## Work request
Once every line below has been checked for "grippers", give only the number of lines that have it.

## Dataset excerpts
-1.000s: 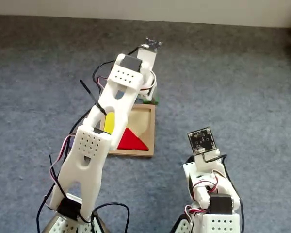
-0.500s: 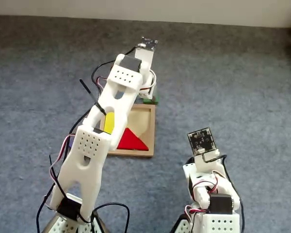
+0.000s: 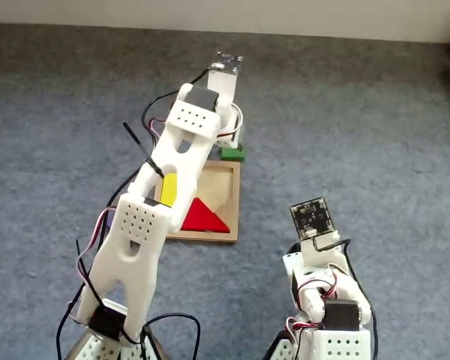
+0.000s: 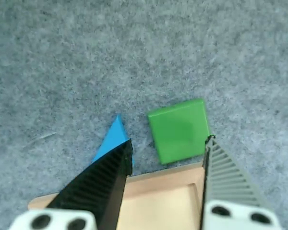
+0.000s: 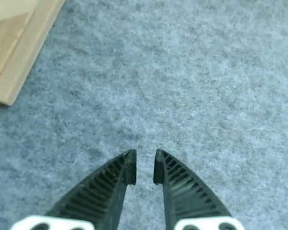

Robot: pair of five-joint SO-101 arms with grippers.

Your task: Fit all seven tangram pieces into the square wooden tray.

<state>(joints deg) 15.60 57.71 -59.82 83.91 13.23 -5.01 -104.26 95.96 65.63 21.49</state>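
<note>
The square wooden tray [image 3: 223,196] lies mid-table with a yellow piece [image 3: 169,189] and a red triangle [image 3: 203,216] inside. A green square [image 3: 232,154] rests on the carpet just beyond the tray's far edge. My left arm [image 3: 187,142] stretches over the tray. Its gripper [image 4: 168,143] is open, hanging over the green square [image 4: 178,130] and the tray's far rim [image 4: 163,173]. A blue triangle [image 4: 114,139] peeks out beside the dark finger. My right gripper [image 5: 144,166] is shut over bare carpet, off the corner of the tray [image 5: 19,43].
Grey carpet covers the whole table, with open room to the right of the tray and behind it. The right arm [image 3: 326,300] sits folded at the near right. A pale wall strip runs along the far edge.
The left wrist has tipped back and away from the tray, so the green square shows more fully in the high view. The right arm has kept still.
</note>
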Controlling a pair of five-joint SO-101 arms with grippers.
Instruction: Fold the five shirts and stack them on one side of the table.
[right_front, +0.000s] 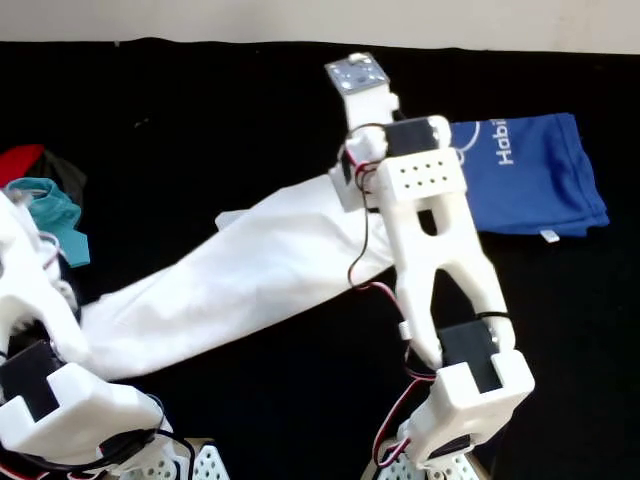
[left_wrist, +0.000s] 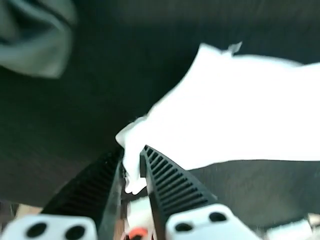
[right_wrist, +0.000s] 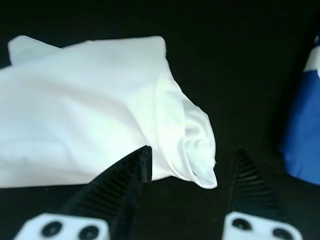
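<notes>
A long white shirt lies stretched slantwise across the black table. My left gripper is shut on one end of the white shirt, at the table's near left. My right gripper stands open over the shirt's other end, and the bunched cloth sits between its fingers without being pinched. In the high view that gripper is near the table's middle. A folded blue shirt lies at the far right.
A teal shirt and a red one are heaped at the left edge; the teal shirt is also in the left wrist view. Bare black table stretches along the back and the near middle.
</notes>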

## Your solution
2